Das chinesische Unternehmen OnePlus, das Smartphones und Tablets macht, wird sich aus Europa und den USA zurückziehen. Damit wird es in diesen Regionen keine neuen Produkte mehr anbieten.
„Nach reiflicher Überlegung wird OnePlus keine neuen Produkte mehr in Europa und Nordamerika auf den Markt bringen„, schreiben OnePlus und die Unternehmensmutter Oppo in einer Stellungnahme, die Heise vorliegt. Der Hersteller versichert aber, dass „die Rechte und Interessen bestehender Nutzer, einschließlich Kundendienst, Software-Updates und Sicherheitspatches“ in vollem Umfang weiterhin gewahrt werden.
Gegenüber dem Portal „TheVerge“ erklärte OnePlus, dass die Geräte „in den kommenden Monaten“ von OnePlus’ OxygenOS auf Oppos ColorOS umgestellt werden. Laut Oppos Europa-Chef Elvis Zhou werden Besitzer die Möglichkeit haben, auf Wunsch wieder auf OxygenOS zurückzukehren. Das bedeutet, dass die User sich entscheiden müssen, auf künftige Updates verzichten zu müssen oder mit neuen Updates, aber einem anderen Betriebssystem, leben.

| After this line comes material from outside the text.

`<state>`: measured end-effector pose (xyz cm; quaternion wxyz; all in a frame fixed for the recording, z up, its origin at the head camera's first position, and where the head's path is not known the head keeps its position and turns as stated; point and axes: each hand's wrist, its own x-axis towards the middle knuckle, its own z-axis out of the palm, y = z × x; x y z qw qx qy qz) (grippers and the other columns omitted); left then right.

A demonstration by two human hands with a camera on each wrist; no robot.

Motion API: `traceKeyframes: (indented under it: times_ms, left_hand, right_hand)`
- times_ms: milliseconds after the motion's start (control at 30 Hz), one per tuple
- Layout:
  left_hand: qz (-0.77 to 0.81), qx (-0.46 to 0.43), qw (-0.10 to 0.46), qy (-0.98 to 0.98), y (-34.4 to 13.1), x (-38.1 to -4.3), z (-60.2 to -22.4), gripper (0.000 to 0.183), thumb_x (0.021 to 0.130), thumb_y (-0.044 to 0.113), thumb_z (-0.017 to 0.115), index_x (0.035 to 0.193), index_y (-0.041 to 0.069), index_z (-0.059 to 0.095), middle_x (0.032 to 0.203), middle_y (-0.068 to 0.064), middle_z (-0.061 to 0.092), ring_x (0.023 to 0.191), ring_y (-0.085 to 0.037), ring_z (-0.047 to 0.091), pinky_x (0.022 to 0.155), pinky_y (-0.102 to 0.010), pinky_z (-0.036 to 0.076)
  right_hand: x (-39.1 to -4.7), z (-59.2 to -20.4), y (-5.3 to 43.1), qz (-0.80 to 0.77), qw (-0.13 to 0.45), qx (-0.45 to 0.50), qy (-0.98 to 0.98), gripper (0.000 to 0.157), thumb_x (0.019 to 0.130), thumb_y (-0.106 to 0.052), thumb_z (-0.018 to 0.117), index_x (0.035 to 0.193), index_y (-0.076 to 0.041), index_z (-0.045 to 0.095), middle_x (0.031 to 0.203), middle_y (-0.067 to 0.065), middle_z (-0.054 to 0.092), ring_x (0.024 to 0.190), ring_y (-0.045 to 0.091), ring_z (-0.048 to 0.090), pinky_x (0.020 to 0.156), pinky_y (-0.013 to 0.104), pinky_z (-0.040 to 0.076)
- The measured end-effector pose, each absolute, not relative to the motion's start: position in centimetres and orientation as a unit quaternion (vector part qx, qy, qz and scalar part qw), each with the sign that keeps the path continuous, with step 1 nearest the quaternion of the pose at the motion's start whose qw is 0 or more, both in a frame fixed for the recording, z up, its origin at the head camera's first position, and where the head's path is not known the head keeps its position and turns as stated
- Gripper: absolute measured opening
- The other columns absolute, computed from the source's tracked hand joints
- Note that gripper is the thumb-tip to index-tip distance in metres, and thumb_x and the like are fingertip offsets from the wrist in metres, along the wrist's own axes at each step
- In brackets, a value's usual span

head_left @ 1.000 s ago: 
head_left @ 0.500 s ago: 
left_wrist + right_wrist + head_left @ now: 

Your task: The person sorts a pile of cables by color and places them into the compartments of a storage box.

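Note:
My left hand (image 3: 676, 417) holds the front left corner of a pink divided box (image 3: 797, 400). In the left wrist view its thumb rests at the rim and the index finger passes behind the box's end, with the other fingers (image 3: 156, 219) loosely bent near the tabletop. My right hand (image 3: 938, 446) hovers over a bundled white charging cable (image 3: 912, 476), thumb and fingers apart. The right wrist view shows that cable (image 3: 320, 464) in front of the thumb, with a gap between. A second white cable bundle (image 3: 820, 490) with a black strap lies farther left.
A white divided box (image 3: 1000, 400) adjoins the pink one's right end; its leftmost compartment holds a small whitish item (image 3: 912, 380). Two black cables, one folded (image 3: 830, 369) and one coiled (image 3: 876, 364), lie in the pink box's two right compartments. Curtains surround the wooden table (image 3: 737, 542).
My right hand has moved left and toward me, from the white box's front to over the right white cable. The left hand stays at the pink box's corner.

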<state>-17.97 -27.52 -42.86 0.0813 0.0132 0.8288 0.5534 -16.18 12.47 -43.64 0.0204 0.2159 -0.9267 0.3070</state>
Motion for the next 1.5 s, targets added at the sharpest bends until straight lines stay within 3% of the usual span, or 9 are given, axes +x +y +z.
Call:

OnePlus verlässt zugunsten der Unternehmensmutter Oppo den deutschen Markt. Seit einiger Zeit vermarktete OnePlus in seinem eigenen Store Produkte von Oppo und verlinkte zur Webseite von Oppo. Zu den Produkten von Oppo schreibt OnePlus: „Auf der Suche nach einer neuen Technologie, die dir alles bietet, was du dir von OnePlus-Geräten wünschst? Oppo hat die Geschwindigkeit, die du brauchst, und die Erfahrung, der du vertraust.“ So wirbt ja OnePlus auch in Europa im eigenen Store für die Produkte der Unternehmensmutter. Auch bei der Unternehmenstochter von Oppo, Realme, wird es Änderungen geben. So heißt es: „Um die Ressourcen weiter zu bündeln und Synergien in der globalen Produktstrategie zu verstärken, wird sich Realme auf die Märkte im Ausland konzentrieren und in China keine neuen Produkte mehr auf den Markt bringen.„
Es gab zuletzt auch Gerüchte, dass Oppo die beiden Marken OnePlus und Realme fusionieren wollte. Das hat Oppo bisher nicht bestätigt, aber beide Marken spielen eine untergeordnete Rolle im globalen Geschäft.